WHAT TO PRODUCE >>
Write out every line below that includes the word "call".

SUPPLIED INFORMATION >>
· · ·

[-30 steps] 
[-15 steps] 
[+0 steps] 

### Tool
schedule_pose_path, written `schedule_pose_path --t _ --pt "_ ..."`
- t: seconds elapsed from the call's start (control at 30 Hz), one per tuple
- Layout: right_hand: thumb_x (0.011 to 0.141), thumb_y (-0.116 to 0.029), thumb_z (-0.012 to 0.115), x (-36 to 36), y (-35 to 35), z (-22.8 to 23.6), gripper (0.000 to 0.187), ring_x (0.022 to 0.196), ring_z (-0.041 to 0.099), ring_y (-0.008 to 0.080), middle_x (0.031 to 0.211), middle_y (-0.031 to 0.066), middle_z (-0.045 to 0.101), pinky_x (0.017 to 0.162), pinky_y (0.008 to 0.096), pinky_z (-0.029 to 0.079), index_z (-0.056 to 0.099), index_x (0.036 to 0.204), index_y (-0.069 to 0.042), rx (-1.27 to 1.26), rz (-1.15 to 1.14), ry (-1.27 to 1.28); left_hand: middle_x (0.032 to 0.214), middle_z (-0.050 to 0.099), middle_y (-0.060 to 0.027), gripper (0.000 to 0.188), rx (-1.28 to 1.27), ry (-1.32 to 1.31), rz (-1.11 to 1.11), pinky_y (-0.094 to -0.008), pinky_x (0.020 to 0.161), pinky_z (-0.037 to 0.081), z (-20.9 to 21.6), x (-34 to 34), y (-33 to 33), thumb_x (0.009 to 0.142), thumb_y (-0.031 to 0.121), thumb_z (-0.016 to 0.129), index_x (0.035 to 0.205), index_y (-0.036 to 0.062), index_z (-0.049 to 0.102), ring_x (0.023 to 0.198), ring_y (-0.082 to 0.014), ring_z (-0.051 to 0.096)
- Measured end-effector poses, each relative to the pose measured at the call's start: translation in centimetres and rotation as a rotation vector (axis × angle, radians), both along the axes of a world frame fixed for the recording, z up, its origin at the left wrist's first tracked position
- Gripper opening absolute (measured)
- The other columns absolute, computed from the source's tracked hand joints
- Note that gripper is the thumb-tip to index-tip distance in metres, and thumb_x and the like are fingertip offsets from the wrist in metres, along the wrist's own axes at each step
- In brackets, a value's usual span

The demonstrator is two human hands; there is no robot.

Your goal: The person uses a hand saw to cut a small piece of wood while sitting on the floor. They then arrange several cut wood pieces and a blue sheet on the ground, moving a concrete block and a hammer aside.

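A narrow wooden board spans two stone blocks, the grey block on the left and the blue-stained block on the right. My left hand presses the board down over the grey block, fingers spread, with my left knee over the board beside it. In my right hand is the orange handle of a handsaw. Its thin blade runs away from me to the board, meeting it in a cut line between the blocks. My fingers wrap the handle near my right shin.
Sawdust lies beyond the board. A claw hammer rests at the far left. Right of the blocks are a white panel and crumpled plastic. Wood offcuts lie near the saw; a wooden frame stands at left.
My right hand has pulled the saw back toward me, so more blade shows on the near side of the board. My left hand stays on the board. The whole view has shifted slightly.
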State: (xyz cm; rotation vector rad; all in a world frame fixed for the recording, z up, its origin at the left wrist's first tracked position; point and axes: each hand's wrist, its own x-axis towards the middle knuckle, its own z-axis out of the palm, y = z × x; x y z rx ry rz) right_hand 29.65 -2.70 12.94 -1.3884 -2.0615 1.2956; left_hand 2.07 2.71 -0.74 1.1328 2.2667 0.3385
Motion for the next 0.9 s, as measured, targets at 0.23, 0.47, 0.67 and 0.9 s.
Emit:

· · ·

COMPLETED TASK >>
- t: seconds elapsed from the call's start (control at 30 Hz), one per tuple
- Measured end-effector poses, each relative to the pose measured at the call's start: translation in centimetres and rotation as a rotation vector (axis × angle, radians), both along the axes of a world frame fixed for the recording, z up, its origin at the left wrist's first tracked position

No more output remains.